**Task description**.
If a line below contains "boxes", count it; then state how many such lines there are, and nothing else.

Dataset items
══════

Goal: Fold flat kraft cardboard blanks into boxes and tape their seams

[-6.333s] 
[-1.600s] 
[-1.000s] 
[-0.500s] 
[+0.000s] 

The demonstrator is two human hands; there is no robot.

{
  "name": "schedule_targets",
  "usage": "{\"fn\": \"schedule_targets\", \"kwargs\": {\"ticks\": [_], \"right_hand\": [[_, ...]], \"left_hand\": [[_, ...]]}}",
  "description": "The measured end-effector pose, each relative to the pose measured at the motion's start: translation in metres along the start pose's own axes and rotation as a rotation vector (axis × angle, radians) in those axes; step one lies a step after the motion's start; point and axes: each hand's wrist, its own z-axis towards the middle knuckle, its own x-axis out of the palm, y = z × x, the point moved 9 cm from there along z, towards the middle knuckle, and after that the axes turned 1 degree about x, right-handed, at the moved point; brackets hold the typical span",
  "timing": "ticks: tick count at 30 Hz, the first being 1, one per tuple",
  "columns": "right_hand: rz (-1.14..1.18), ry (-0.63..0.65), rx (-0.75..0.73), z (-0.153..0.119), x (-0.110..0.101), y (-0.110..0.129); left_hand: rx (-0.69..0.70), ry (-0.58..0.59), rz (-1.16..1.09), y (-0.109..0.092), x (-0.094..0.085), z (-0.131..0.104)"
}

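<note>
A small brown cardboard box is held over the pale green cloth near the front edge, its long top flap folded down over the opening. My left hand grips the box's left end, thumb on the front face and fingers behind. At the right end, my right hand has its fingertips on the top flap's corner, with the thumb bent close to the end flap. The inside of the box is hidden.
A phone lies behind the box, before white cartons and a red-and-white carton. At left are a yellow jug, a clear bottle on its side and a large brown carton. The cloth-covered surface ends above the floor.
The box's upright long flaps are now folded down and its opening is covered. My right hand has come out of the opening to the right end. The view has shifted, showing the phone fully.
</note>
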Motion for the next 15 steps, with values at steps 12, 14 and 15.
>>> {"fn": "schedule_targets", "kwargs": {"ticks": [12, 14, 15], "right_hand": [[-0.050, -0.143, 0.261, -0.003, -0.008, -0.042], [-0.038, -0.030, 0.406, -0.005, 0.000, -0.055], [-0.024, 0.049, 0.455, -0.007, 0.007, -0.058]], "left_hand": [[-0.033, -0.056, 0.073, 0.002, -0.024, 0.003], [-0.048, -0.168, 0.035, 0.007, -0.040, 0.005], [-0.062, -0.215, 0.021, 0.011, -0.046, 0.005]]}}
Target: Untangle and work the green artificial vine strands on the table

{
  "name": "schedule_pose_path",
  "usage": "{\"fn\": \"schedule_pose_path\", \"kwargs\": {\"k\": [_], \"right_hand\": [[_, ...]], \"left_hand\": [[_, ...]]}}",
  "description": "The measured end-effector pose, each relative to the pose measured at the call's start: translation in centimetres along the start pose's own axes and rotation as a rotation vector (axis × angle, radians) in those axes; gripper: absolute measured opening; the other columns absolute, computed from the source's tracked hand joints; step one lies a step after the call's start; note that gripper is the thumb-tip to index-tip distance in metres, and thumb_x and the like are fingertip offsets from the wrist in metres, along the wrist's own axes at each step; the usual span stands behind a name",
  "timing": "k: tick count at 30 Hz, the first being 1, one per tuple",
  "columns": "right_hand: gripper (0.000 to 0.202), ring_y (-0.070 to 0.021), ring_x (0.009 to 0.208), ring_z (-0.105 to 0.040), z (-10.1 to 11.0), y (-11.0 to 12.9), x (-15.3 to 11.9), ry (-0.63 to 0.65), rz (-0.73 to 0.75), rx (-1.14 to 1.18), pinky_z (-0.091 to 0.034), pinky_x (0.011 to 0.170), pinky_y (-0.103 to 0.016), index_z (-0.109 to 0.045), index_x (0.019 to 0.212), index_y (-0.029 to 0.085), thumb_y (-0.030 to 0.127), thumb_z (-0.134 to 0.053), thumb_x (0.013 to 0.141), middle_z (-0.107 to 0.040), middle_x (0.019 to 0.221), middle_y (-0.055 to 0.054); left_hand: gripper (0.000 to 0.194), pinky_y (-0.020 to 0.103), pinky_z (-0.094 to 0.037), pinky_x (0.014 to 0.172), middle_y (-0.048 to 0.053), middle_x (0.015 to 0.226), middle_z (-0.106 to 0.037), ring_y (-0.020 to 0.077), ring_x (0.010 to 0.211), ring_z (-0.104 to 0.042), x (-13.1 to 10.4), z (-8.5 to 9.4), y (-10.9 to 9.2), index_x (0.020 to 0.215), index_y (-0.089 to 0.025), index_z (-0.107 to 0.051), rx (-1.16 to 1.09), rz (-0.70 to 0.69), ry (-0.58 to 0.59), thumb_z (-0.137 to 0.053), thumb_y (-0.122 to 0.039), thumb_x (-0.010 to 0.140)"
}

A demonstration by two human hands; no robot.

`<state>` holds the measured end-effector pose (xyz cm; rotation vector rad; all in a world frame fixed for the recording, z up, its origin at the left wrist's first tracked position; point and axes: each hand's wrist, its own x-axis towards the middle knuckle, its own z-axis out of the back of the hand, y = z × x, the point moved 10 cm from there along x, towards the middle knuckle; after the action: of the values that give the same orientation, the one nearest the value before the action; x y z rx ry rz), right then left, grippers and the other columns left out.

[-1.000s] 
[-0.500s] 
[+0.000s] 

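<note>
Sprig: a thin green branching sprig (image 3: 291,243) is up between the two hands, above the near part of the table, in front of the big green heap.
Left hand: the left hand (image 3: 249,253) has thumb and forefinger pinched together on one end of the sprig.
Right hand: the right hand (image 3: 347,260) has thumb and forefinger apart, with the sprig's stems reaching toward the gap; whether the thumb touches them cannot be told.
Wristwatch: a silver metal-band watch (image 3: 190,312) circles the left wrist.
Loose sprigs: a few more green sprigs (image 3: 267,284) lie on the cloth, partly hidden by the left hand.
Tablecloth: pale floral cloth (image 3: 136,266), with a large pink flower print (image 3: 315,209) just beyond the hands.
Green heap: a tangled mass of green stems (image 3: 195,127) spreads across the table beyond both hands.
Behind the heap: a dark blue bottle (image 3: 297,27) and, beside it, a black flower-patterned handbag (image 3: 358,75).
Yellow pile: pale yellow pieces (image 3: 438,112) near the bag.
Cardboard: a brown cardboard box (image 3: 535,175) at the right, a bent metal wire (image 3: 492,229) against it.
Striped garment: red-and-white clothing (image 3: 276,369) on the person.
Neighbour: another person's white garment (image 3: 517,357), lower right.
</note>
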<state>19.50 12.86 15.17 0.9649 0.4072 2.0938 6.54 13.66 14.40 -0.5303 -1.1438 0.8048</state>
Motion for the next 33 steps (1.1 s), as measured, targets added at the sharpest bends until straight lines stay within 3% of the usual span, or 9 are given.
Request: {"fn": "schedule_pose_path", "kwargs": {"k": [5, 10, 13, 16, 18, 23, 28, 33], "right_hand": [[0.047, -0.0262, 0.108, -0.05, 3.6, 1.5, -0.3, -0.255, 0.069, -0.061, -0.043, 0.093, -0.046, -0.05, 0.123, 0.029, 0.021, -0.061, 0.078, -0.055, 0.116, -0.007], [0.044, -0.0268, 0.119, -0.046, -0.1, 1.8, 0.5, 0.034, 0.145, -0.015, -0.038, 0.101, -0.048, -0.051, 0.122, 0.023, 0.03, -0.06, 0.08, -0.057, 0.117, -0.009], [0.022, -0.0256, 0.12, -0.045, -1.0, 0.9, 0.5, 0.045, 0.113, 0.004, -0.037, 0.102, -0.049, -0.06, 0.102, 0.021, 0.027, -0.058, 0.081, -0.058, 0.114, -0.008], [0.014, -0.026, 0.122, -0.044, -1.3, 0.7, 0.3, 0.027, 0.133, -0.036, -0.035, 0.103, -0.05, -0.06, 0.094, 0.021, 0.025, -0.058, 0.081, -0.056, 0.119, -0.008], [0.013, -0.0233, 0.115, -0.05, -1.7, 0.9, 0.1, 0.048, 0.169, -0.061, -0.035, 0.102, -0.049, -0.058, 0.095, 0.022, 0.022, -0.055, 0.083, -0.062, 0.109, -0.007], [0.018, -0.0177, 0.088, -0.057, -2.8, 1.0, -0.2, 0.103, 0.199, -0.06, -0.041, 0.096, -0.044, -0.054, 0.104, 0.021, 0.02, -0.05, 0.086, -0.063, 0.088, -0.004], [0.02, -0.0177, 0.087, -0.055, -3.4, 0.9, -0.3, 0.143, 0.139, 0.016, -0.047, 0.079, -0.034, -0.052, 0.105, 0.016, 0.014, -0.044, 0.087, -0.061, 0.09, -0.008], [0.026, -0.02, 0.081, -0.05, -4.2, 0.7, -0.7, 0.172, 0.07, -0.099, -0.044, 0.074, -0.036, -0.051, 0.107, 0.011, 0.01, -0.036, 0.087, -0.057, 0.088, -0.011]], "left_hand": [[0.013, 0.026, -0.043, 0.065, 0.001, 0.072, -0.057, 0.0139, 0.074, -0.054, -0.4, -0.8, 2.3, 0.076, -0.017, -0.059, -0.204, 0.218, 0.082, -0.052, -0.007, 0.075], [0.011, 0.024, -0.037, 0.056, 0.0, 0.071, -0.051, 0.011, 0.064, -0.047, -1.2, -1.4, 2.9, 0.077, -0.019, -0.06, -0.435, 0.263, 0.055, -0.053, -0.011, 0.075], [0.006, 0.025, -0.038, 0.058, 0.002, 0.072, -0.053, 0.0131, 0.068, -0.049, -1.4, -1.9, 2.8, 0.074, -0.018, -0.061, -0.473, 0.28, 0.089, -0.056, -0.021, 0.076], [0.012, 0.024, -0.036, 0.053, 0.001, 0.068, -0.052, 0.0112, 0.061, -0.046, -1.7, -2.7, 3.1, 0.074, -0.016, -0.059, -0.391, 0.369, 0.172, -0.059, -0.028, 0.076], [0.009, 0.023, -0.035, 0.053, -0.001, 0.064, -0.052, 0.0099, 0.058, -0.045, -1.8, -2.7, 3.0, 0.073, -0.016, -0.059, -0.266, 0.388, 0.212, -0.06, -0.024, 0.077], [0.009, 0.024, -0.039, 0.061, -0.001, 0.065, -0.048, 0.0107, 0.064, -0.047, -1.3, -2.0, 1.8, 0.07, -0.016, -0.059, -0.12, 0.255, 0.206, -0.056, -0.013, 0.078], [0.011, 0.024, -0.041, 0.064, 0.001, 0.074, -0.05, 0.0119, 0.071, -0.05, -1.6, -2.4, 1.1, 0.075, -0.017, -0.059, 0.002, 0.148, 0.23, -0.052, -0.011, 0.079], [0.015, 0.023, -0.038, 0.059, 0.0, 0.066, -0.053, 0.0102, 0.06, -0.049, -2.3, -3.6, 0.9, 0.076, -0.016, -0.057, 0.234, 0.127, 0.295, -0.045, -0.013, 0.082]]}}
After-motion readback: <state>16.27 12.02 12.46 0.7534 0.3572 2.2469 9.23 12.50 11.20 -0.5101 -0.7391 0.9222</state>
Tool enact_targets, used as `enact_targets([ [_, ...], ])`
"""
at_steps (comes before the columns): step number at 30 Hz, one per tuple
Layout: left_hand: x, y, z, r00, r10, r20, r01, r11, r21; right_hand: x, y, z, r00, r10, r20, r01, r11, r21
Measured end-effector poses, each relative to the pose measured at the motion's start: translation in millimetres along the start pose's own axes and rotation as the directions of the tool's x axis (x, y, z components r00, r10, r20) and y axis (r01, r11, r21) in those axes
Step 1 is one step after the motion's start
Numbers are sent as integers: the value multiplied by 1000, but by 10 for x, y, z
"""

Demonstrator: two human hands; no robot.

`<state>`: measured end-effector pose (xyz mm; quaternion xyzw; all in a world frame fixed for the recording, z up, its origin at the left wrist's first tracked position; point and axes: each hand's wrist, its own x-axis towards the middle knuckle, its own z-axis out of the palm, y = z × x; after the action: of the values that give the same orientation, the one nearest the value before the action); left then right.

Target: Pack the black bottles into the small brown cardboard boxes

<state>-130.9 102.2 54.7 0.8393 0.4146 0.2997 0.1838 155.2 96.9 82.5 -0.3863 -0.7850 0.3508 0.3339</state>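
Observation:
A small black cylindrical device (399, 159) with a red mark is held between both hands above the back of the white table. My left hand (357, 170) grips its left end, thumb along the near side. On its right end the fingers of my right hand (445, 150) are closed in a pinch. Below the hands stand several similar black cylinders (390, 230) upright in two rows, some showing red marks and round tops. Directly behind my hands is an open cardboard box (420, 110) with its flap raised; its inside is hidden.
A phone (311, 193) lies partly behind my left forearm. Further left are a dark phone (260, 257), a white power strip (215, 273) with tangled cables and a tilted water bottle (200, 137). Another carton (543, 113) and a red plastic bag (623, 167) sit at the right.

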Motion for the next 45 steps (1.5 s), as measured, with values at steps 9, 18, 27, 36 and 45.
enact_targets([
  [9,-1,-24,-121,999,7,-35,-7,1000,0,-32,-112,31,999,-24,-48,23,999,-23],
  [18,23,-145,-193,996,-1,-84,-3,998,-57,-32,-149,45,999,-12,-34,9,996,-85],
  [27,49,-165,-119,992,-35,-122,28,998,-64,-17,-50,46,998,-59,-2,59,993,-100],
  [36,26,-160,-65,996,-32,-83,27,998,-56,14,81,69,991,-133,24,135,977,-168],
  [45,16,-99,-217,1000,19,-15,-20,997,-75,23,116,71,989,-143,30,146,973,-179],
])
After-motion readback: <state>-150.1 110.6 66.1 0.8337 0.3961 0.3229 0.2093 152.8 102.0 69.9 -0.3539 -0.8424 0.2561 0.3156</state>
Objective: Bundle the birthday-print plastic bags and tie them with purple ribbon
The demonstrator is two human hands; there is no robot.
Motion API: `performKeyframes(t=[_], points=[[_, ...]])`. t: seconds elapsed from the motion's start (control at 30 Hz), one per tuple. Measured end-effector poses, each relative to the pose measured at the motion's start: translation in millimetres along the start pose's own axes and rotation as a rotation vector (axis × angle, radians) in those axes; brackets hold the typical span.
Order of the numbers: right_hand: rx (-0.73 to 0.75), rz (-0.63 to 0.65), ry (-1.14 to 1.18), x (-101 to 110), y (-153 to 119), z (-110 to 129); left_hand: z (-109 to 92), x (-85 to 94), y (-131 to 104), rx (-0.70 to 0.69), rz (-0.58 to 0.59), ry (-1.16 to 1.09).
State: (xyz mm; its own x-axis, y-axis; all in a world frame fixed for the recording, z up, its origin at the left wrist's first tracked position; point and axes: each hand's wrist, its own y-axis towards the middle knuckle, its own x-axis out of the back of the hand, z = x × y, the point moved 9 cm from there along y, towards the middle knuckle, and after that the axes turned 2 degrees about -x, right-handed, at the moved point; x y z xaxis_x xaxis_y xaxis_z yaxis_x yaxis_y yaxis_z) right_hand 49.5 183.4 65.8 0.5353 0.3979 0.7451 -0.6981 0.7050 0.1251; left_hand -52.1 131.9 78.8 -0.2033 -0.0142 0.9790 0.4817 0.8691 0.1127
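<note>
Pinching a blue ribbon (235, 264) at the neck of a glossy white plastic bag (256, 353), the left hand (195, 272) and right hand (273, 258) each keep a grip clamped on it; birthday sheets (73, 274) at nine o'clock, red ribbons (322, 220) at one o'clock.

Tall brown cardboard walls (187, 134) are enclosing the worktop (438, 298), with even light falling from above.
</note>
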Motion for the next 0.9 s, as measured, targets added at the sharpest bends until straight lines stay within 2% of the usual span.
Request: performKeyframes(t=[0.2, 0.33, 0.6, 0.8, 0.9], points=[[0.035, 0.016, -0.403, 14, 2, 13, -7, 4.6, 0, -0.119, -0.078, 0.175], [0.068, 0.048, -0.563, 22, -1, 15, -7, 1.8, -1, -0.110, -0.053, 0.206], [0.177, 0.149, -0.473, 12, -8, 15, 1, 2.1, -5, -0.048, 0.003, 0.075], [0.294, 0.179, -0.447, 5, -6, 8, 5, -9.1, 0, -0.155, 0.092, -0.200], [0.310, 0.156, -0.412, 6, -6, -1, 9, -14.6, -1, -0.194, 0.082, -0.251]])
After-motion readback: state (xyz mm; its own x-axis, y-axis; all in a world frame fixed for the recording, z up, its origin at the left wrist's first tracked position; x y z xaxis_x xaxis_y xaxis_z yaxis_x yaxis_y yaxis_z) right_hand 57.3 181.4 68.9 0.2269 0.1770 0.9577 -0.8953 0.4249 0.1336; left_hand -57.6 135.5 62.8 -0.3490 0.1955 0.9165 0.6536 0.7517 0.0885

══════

**Result of the exercise**.
2